— Prompt —
May I please have every record restated word for word, with the images left out?

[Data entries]
######

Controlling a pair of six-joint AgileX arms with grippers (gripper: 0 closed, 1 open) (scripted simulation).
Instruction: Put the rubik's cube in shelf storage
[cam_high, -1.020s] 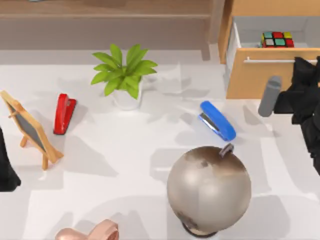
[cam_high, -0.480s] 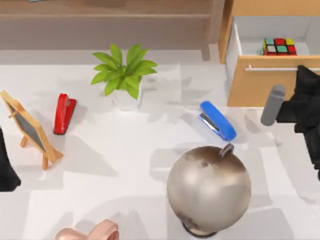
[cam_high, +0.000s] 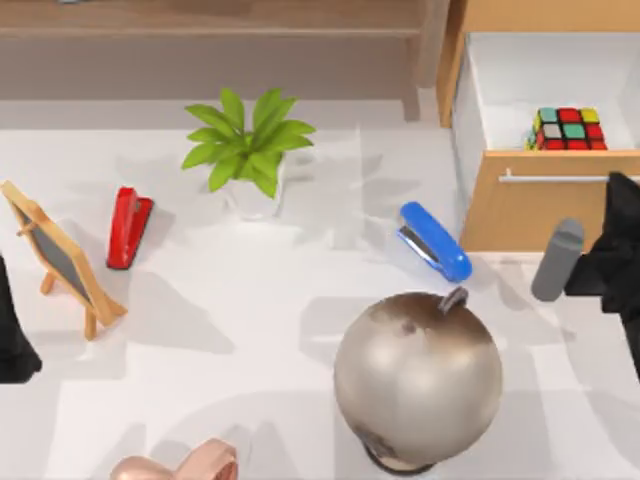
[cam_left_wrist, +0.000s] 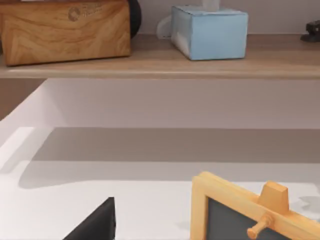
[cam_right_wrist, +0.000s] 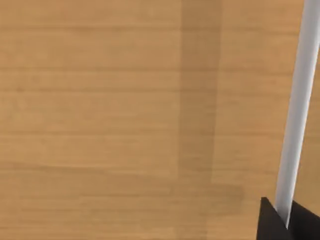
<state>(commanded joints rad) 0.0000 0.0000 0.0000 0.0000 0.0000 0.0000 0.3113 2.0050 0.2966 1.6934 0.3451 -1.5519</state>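
Top view: rubik's cube (cam_high: 568, 129) sits in the open drawer (cam_high: 540, 200) at two o'clock.
Right hand (cam_high: 612, 205) is at the drawer's silver handle (cam_right_wrist: 296, 115) at three o'clock, and the right wrist view shows its fingers closed around that bar. Shelf storage (cam_high: 215, 30) spans twelve o'clock. Left hand (cam_left_wrist: 95, 225) is parked at nine o'clock beside the small chalkboard (cam_high: 60, 258); I cannot tell its grip.

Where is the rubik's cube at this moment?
In the top view the rubik's cube sits inside the open drawer at the table's far right, just behind the drawer's front panel and its silver handle.
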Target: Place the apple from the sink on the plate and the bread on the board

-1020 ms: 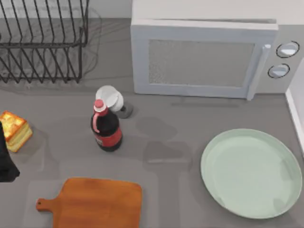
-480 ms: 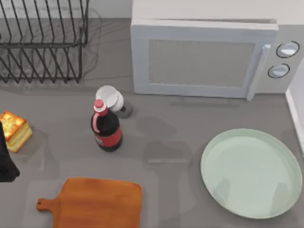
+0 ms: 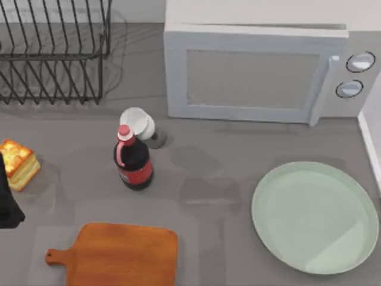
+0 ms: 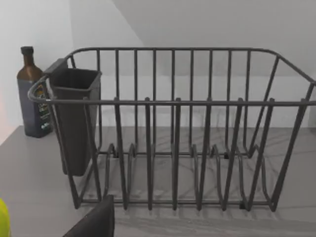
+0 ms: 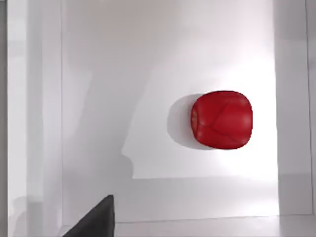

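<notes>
- The left arm (image 3: 7,199) is sitting at the table's nine o'clock edge, just beside the bread (image 3: 18,162); I cannot tell how its fingers are standing. Its wrist camera is facing the dish rack (image 4: 173,138).
- The board (image 3: 119,253) is lying bare at seven o'clock, near the bread.
- A bottle (image 3: 132,161) is standing between the bread and the plate (image 3: 314,217), which is waiting bare at four o'clock.
- The right wrist camera is looking at the apple (image 5: 221,119) resting in the white sink (image 5: 98,98); finger spread cannot be told.
- Judging by this, the apple pick is in hand: the right arm needs lowering over the apple, closing, then carrying it to the plate.
</notes>
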### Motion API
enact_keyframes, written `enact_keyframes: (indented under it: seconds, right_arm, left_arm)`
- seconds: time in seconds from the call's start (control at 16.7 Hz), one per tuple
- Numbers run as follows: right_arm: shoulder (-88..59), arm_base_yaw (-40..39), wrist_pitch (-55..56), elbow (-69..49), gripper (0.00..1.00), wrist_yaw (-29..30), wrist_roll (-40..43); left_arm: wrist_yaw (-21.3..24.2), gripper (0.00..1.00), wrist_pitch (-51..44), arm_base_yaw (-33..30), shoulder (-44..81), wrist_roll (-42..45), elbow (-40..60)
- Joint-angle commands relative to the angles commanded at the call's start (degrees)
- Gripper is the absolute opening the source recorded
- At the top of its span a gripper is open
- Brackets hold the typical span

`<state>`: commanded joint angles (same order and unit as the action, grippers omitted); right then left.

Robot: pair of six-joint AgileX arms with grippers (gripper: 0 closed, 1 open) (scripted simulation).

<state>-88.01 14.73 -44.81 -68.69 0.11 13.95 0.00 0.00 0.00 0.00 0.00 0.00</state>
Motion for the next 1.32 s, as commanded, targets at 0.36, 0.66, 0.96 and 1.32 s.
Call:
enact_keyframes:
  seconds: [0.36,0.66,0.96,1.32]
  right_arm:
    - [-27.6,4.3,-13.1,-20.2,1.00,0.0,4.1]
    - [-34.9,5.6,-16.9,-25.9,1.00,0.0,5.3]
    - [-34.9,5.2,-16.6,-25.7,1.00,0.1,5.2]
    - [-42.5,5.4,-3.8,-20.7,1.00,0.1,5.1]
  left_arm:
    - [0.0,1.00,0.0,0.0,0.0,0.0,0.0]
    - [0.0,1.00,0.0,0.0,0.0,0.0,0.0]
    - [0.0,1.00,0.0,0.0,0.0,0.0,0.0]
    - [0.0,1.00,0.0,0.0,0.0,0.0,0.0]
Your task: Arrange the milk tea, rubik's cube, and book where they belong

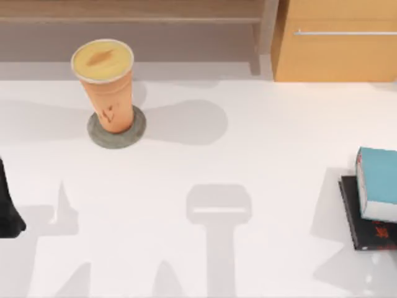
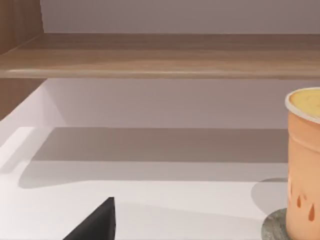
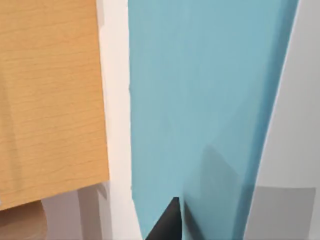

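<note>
Milk tea (image 1: 104,87) stands on a round grey coaster (image 1: 93,131) at the table's (image 1: 248,261) back left from the top, the book (image 1: 378,186) lies on a black book (image 1: 366,231) at the right edge, and each wrist view leaves me unable to tell how open its claw is

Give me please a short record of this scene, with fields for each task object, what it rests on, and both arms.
milk tea: upright on a round grey coaster, far left part of the white table
book: light-blue, lying on a thin black book at the table's right edge
furniture at back: wooden shelf on the left, wooden cabinet on the right
left gripper: at the table's left edge, near side of the cup
right gripper: close over the blue cover
</note>
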### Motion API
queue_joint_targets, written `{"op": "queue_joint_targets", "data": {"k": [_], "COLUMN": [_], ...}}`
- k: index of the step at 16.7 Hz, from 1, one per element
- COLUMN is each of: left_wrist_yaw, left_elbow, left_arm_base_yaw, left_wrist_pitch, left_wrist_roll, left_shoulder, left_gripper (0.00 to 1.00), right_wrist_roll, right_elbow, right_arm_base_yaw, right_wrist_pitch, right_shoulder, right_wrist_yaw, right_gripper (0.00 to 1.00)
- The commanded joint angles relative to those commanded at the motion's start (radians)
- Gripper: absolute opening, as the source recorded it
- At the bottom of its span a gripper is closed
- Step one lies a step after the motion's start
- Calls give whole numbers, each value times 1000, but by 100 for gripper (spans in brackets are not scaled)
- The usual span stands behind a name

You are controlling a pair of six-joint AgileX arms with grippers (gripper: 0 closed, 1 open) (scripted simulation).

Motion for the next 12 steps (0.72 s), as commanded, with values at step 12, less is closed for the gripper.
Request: {"op": "queue_joint_targets", "data": {"k": [12], "left_wrist_yaw": [0], "left_elbow": [0], "left_arm_base_yaw": [0], "left_wrist_pitch": [0], "left_wrist_roll": [0], "left_shoulder": [0], "left_gripper": [100], "right_wrist_roll": [0], "right_elbow": [0], "right_arm_base_yaw": [0], "right_wrist_pitch": [0], "right_shoulder": [0], "right_wrist_yaw": [0], "right_gripper": [100]}}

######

— Answer box —
Controlling a pair of six-joint AgileX arms with grippers (gripper: 0 closed, 1 open) (scripted simulation).
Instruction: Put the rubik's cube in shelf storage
[cam_high, -1.020s] 
[cam_high, -0.480s] 
[cam_high, +0.000s] 
[cam_left_wrist, +0.000s] 
[cam_right_wrist, +0.000s] 
<state>(commanded joints rad) 0.0000 0.0000 0.0000 0.0000 0.0000 0.0000 0.3113 2.0050 0.2966 1.6934 0.3451 -1.5519</state>
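Top view: rubik's cube (cam_high: 568, 129) sits in the open drawer (cam_high: 540, 200) at two o'clock.
Right hand (cam_high: 612, 205) is at the drawer's silver handle (cam_right_wrist: 296, 115) at three o'clock, and the right wrist view shows its fingers closed around that bar. Shelf storage (cam_high: 215, 30) spans twelve o'clock. Left hand (cam_left_wrist: 95, 225) is parked at nine o'clock beside the small chalkboard (cam_high: 60, 258); I cannot tell its grip.

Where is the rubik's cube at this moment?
In the top view the rubik's cube sits inside the open drawer at the table's far right, just behind the drawer's front panel and its silver handle.
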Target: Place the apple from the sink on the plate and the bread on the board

-1020 ms: 
-480 ms: 
+0 ms: 
+0 ms: 
+0 ms: 

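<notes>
- The left arm (image 3: 7,199) is sitting at the table's nine o'clock edge, just beside the bread (image 3: 18,162); I cannot tell how its fingers are standing. Its wrist camera is facing the dish rack (image 4: 173,138).
- The board (image 3: 119,253) is lying bare at seven o'clock, near the bread.
- A bottle (image 3: 132,161) is standing between the bread and the plate (image 3: 314,217), which is waiting bare at four o'clock.
- The right wrist camera is looking at the apple (image 5: 221,119) resting in the white sink (image 5: 98,98); finger spread cannot be told.
- Judging by this, the apple pick is in hand: the right arm needs lowering over the apple, closing, then carrying it to the plate.
</notes>
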### Motion API
enact_keyframes, written `enact_keyframes: (indented under it: seconds, right_arm, left_arm)`
- seconds: time in seconds from the call's start (control at 16.7 Hz), one per tuple
- Numbers run as follows: right_arm: shoulder (-88..59), arm_base_yaw (-40..39), wrist_pitch (-55..56), elbow (-69..49), gripper (0.00..1.00), wrist_yaw (-29..30), wrist_roll (-40..43); left_arm: wrist_yaw (-21.3..24.2), gripper (0.00..1.00), wrist_pitch (-51..44), arm_base_yaw (-33..30), shoulder (-44..81), wrist_roll (-42..45), elbow (-40..60)
- Joint-angle commands relative to the angles commanded at the call's start (degrees)
- Gripper is the absolute opening the source recorded
- At the top of its span a gripper is open
- Brackets hold the typical span

`<state>`: commanded joint angles (same order and unit as the action, grippers omitted); right then left.

Robot: pair of six-joint AgileX arms with grippers (gripper: 0 closed, 1 open) (scripted simulation).

<state>-88.01 14.73 -44.81 -68.69 0.11 13.95 0.00 0.00 0.00 0.00 0.00 0.00</state>
Motion for the next 1.32 s, as commanded, targets at 0.36, 0.66, 0.96 and 1.32 s.
Call:
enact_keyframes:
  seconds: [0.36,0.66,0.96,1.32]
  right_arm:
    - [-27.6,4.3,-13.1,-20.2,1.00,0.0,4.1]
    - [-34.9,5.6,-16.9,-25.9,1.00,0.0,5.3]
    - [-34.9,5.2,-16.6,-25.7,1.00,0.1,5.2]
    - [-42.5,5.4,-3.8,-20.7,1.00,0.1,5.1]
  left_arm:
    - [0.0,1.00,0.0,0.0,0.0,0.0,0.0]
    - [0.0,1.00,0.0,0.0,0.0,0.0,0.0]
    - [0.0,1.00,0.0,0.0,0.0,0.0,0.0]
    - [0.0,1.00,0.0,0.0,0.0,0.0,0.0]
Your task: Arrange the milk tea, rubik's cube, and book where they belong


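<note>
Milk tea (image 1: 104,87) stands on a round grey coaster (image 1: 93,131) at the table's (image 1: 248,261) back left from the top, the book (image 1: 378,186) lies on a black book (image 1: 366,231) at the right edge, and each wrist view leaves me unable to tell how open its claw is

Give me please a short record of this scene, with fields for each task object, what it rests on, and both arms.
milk tea: upright on a round grey coaster, far left part of the white table
book: light-blue, lying on a thin black book at the table's right edge
furniture at back: wooden shelf on the left, wooden cabinet on the right
left gripper: at the table's left edge, near side of the cup
right gripper: close over the blue cover
</note>
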### Motion API
queue_joint_targets, written `{"op": "queue_joint_targets", "data": {"k": [_], "COLUMN": [_], ...}}`
- k: index of the step at 16.7 Hz, from 1, one per element
- COLUMN is each of: left_wrist_yaw, left_elbow, left_arm_base_yaw, left_wrist_pitch, left_wrist_roll, left_shoulder, left_gripper (0.00 to 1.00), right_wrist_roll, right_elbow, right_arm_base_yaw, right_wrist_pitch, right_shoulder, right_wrist_yaw, right_gripper (0.00 to 1.00)
- The commanded joint angles relative to those commanded at the motion's start (radians)
- Gripper: absolute opening, as the source recorded it
- At the bottom of its span a gripper is closed
- Step one lies a step after the motion's start
- Calls give whole numbers, each value times 1000, but by 100 for gripper (spans in brackets are not scaled)
- The usual span stands behind a name

You are controlling a pair of six-joint AgileX arms with grippers (gripper: 0 closed, 1 open) (scripted simulation).

Motion for the next 12 steps (0.72 s), as commanded, with values at step 12, less is closed for the gripper.
Request: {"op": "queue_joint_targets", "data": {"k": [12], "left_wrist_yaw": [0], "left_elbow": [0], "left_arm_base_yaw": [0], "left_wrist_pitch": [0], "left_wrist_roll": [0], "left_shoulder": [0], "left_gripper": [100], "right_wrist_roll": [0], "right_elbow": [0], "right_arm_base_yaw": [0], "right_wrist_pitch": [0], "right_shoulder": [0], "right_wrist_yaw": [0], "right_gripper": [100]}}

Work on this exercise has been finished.